Засунул бутылки в карманы и опять завернул в какой-то дворик. Жалко, что хлеба больше не было. Зато он все сделал правильно: объяснил ей так, что она поняла и согласилась с ним. Она и сама знала, что их связь будет ошибкой, она была уже готова к этому разговору. Иначе она не отпустила бы его. Он заново вспомнил всю сцену. Увидел ее покорное болезненное лицо. Да, она была готова к этому. И она сама бы сказала ему то же самое через неделю-другую. Но он поступил по-мужски.

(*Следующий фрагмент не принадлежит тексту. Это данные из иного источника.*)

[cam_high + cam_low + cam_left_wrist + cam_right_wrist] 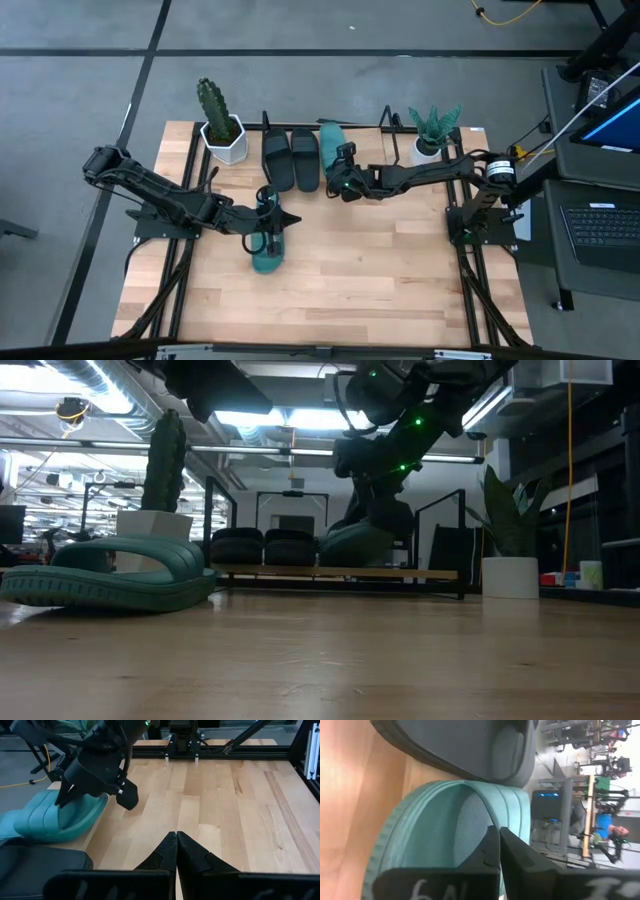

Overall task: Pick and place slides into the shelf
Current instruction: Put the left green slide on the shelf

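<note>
The right gripper point(342, 186), fingers closed and holding nothing, was seen upper centre by the teal slide point(331, 150) on the shelf point(395, 132); withdrawal could knock it off. The left gripper point(268, 228), also closed and empty, was above the 2nd teal slide point(267, 254).

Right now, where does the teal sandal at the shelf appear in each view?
High view: teal sandal back centre, right of black sandals.
Low view: centre, under right gripper.
Left wrist view: left edge.
Right wrist view: middle.
Shared landmark: black sandals beside it.
</note>
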Motion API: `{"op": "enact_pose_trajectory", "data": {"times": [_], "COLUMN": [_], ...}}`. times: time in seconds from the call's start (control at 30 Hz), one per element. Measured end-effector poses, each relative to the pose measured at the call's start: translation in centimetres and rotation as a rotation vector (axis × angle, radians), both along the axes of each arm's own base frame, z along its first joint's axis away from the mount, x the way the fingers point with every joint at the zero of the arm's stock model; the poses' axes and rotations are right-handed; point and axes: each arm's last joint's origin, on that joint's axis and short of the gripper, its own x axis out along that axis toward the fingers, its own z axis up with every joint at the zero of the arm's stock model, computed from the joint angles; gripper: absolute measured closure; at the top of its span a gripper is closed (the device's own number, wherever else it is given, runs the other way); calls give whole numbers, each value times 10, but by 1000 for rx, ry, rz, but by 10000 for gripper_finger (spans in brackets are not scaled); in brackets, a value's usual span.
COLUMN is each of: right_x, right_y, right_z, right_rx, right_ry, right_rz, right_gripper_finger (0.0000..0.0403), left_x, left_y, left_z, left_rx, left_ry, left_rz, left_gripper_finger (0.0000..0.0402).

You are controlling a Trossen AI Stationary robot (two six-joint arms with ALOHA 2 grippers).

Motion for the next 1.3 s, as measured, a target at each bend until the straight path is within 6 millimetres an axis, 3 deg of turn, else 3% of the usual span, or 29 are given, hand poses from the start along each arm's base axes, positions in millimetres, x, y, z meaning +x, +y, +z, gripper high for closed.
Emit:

Избавил ее. Мячин закинул голову. Нагревшаяся за день водка сама полилась в горло, как будто обрадовавшись, что ее освободили. Он выпил почти полбутылки, не отрываясь. Потом поставил бутылку на землю. Глаза его помутнели, сердце начало как-то странно замирать и вдруг бешено и гулко колотиться. Ночь наступила, светлая и, как показалось Мячину, странная. Огромные матовые облака выросли в небе, оно сделалось еще больше и еще зеркальнее, еще равнодушнее стала сиявшая между двумя расступившимися облаками луна.
«Ну вот все и кончилось, — подумал он бесстрастно, словно речь шла не о нем самом и не о его молодой жизни, а о ком-то другом, кого он и в глаза не видел. — Завтра куплю билет и… — Он помолчал. — И… „Сюда я больше не ездок!“»
Он коротко хохотнул в темноту:
— Еще один Чацкий! А кстати, он встретился с Софьей? Ну, лет через двадцать?